* **Required action**
Take the line that contains "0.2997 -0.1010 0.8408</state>" and each line after it in the material below, and transcribe them exactly, stopping at the end.

═════ Records provided ═════

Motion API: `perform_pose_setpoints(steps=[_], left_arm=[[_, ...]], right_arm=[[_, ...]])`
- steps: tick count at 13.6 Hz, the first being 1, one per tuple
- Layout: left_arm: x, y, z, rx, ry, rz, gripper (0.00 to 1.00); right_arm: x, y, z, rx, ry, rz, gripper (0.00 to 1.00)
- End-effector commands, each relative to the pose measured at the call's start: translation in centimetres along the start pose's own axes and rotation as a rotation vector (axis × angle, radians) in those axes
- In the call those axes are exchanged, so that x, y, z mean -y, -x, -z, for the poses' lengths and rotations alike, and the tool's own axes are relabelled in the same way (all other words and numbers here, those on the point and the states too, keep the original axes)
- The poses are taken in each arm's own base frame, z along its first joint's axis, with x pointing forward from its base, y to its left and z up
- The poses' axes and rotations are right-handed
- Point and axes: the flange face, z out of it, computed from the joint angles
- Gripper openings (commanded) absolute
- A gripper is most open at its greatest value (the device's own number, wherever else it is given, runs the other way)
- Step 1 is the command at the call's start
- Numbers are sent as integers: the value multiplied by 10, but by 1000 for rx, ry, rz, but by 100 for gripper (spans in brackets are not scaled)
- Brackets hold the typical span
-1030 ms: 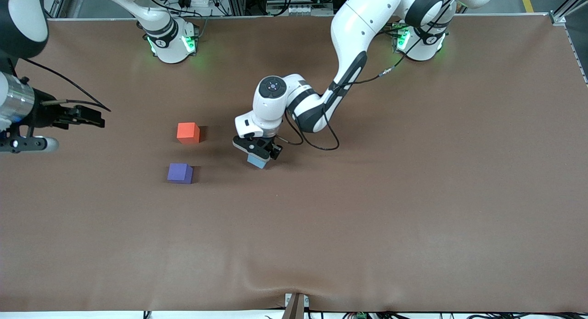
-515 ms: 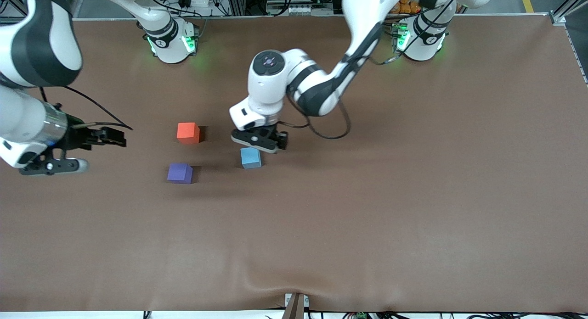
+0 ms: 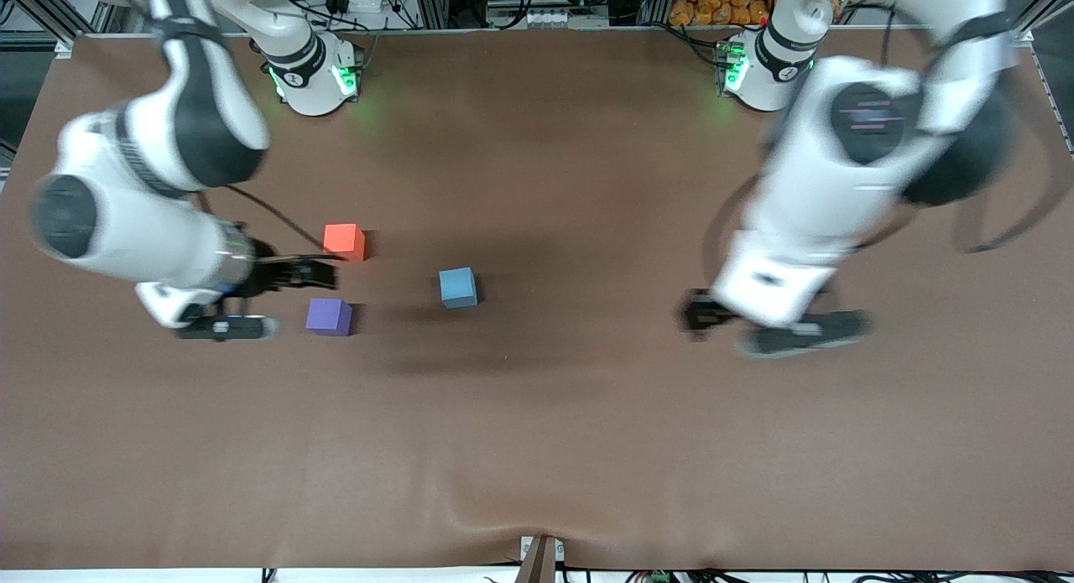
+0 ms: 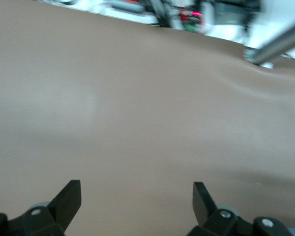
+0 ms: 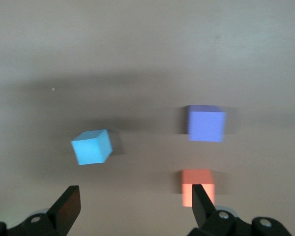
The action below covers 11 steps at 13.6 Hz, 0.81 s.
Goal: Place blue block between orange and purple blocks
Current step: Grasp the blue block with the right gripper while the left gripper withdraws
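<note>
Table (image 3: 537, 449): brown mat surface, bearing three cubes, all toward the right arm's end.

Left arm: reaches from its base out over bare mat toward its own end of the table. Left gripper (image 3: 776, 331): up over bare mat, well apart from every cube; fingers (image 4: 69, 199) spread wide with nothing between them, only brown mat showing in its wrist view.

Right arm: reaches from its base out over its own end of the table. Right gripper (image 3: 268, 302): in the air just beside the orange and purple cubes, pointing toward them; fingers (image 5: 69, 204) spread wide, nothing held. In its wrist view all three cubes lie clear of the fingers.

Blue block (image 3: 458, 287) (image 5: 92, 147): sits on the mat, free of both grippers. It lies off to one side of the other two cubes, toward the left arm's end, not between them. It is near the right gripper, with the orange and purple cubes in between, and well apart from the left gripper.

Orange block (image 3: 344, 242) (image 5: 197, 187): on the mat, farther from the front camera than the purple one.

Purple block (image 3: 328, 316) (image 5: 205, 123): on the mat, near the orange one, with a gap of bare mat between them.
</note>
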Motion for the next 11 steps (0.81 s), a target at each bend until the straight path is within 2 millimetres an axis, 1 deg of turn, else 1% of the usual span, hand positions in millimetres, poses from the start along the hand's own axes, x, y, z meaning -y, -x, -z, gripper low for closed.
perform_pose_setpoints(steps=[1,3,5,6,7,8,9,10,11], left_arm=[[77,-12,35,27,-12,-24,100],[131,-17,65,43,-19,-24,100],[173,-9,81,87,2,-61,100],[189,-1,84,99,10,-68,100],[200,7,87,102,13,-60,100],[206,20,93,100,20,-64,100],[212,34,93,84,25,-60,100],[218,44,94,78,28,-55,100],[221,45,97,76,27,-55,100]], right_arm=[[42,-3,-50,36,17,26,100],[74,8,-83,41,32,75,100],[100,24,-122,14,39,110,100],[104,30,-140,5,46,102,100],[113,36,-158,2,61,111,100],[117,36,-177,4,81,104,100],[125,38,-192,-2,104,90,100],[125,36,-204,-17,138,96,100],[127,36,-216,-24,155,108,100]])
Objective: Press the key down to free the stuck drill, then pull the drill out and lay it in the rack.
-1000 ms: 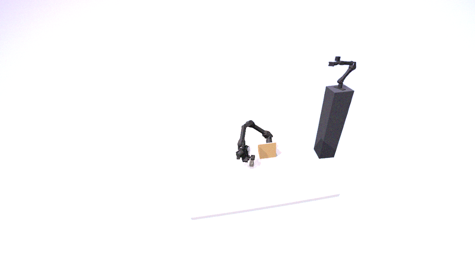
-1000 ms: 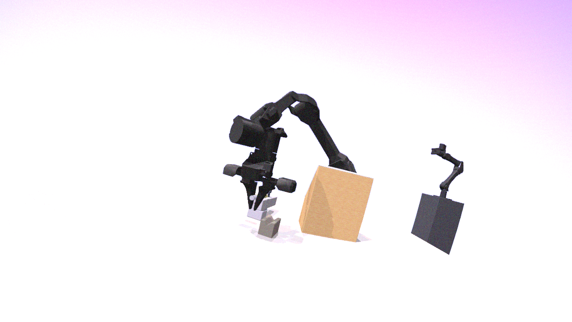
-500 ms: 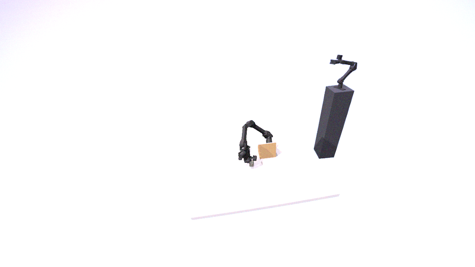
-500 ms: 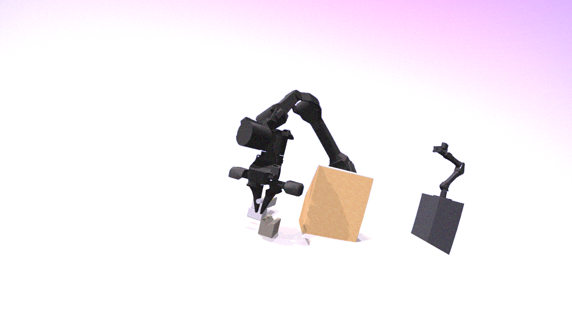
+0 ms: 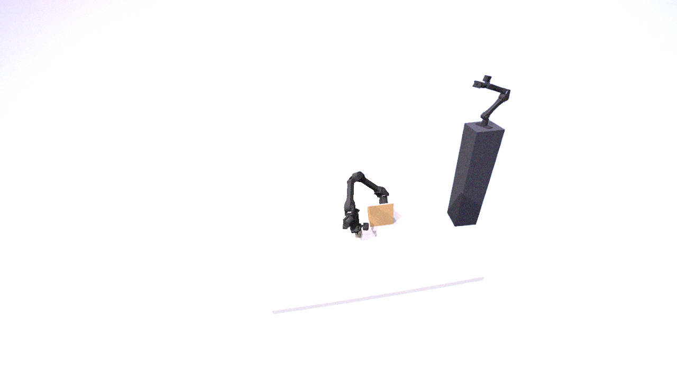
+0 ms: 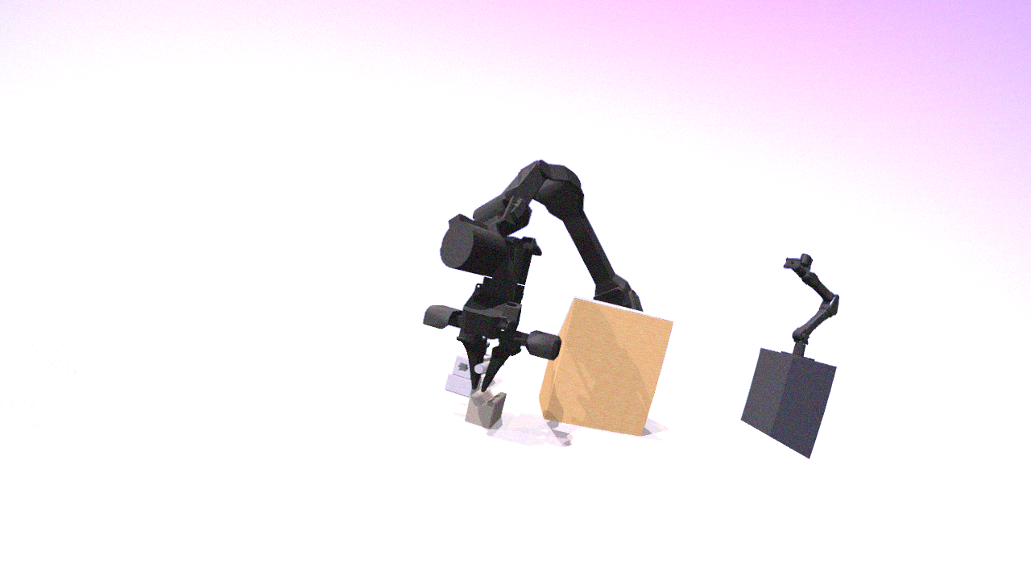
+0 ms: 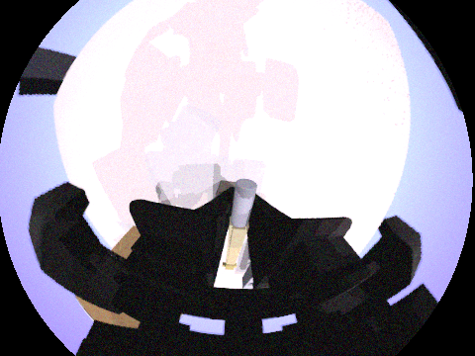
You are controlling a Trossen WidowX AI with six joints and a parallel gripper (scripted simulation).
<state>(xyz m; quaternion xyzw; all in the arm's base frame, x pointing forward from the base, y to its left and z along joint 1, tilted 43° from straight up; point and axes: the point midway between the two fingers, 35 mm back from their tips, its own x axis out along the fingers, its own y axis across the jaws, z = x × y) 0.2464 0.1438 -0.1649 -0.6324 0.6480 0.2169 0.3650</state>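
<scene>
1. The gripper (image 6: 481, 378) is clamping the slim drill (image 7: 240, 218) between narrow jaws, hanging just above the grey rack (image 6: 484, 411).
2. It should be lowering slowly, aligning the drill with the rack's notch, beside the pale fixture (image 6: 457, 374).

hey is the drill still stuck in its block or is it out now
Out. The claw is shut on the drill, carrying it above the beige rack, apart from the pale holder block behind.

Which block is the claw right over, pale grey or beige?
The beige block: the claw, holding the drill, hangs just above its notched top; the pale grey block sits behind.
</scene>
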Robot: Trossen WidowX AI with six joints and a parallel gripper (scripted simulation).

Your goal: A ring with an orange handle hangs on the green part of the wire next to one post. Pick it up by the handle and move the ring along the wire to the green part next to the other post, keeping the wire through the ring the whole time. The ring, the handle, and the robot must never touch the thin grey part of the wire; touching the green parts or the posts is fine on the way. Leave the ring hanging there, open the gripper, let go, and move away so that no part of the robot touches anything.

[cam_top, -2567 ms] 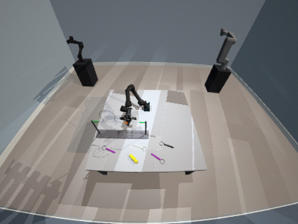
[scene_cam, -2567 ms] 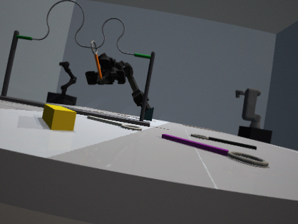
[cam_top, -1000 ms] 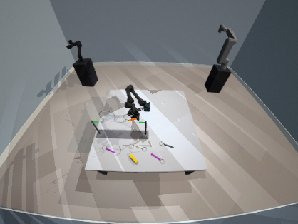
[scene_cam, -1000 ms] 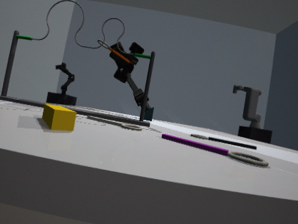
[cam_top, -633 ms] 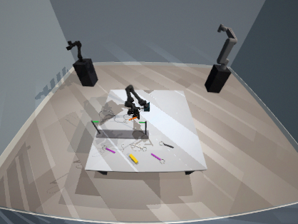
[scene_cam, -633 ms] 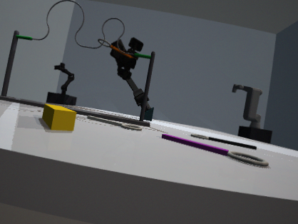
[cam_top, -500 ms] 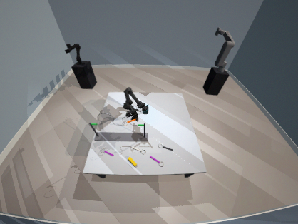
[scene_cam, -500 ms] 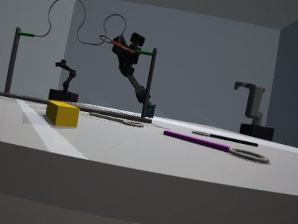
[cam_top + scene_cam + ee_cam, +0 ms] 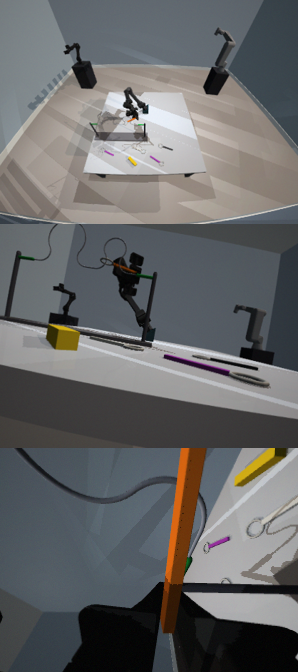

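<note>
The hand (image 9: pixel 125 270) is pinched tight on the orange handle (image 9: pixel 125 268), holding it high above the worktop (image 9: pixel 142 374). The ring (image 9: pixel 105 261) sits around the thin grey wire (image 9: pixel 85 245), just past the green part (image 9: pixel 144 276) by the near post (image 9: pixel 150 306), at the foot of a tight loop. To do this stretch well, the ring's plane should probably stay square to the wire and centred on it, turning with each curl. The far post (image 9: pixel 12 284) and its green tip (image 9: pixel 26 258) lie well off. Below, a yellow block (image 9: pixel 63 337), a purple-handled ring (image 9: pixel 214 369) and a black-handled one (image 9: pixel 228 362) lie clear of the path.
</note>
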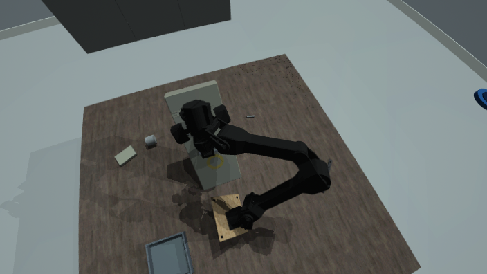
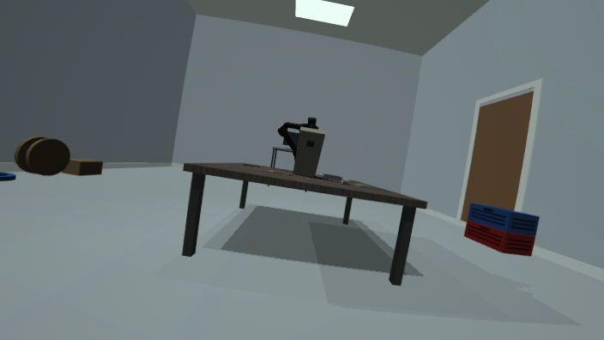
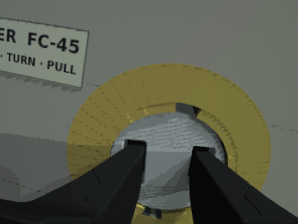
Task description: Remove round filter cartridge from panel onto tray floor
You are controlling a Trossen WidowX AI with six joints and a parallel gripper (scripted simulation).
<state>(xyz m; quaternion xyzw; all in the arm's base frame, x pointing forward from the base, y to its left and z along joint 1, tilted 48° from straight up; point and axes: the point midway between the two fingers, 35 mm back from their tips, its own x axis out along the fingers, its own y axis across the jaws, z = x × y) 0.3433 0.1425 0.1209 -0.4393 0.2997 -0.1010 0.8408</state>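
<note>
In the wrist view the round grey filter cartridge [image 3: 168, 163] sits in the panel, ringed by a yellow collar [image 3: 93, 129], below a label [image 3: 41, 51] reading "FC-45, TURN - PULL". My gripper [image 3: 167, 153] has one finger in each of the face's two slots and is shut on the strip between them. A small notch [image 3: 186, 108] on the cartridge rim points up and to the right. In the top view the arm's wrist [image 1: 199, 121] presses against the upright grey-green panel, and the grey tray [image 1: 169, 254] stands at the table's near edge.
On the table to the panel's left lie a white cylinder [image 1: 150, 140] and a beige block [image 1: 125, 155]. A small grey pin [image 1: 250, 116] lies to its right. The arm's base stands on a wooden plate [image 1: 228, 216], between the panel and the tray.
</note>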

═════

* **Task response**
<state>(xyz m; quaternion xyzw; all in the arm's base frame, x pointing forward from the base, y to its left and z along joint 1, tilted 48° from straight up; point and axes: the point midway between the two fingers, 35 mm back from their tips, its own x axis out along the fingers, its own y axis across the jaws, z = x × y) 0.3433 0.1425 0.1209 -0.4393 0.2997 -0.1010 0.8408</state>
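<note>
In the wrist view the round grey filter cartridge [image 3: 168, 163] sits in the panel, ringed by a yellow collar [image 3: 93, 129], below a label [image 3: 41, 51] reading "FC-45, TURN - PULL". My gripper [image 3: 167, 153] has one finger in each of the face's two slots and is shut on the strip between them. A small notch [image 3: 186, 108] on the cartridge rim points up and to the right. In the top view the arm's wrist [image 1: 199, 121] presses against the upright grey-green panel, and the grey tray [image 1: 169, 254] stands at the table's near edge.
On the table to the panel's left lie a white cylinder [image 1: 150, 140] and a beige block [image 1: 125, 155]. A small grey pin [image 1: 250, 116] lies to its right. The arm's base stands on a wooden plate [image 1: 228, 216], between the panel and the tray.
</note>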

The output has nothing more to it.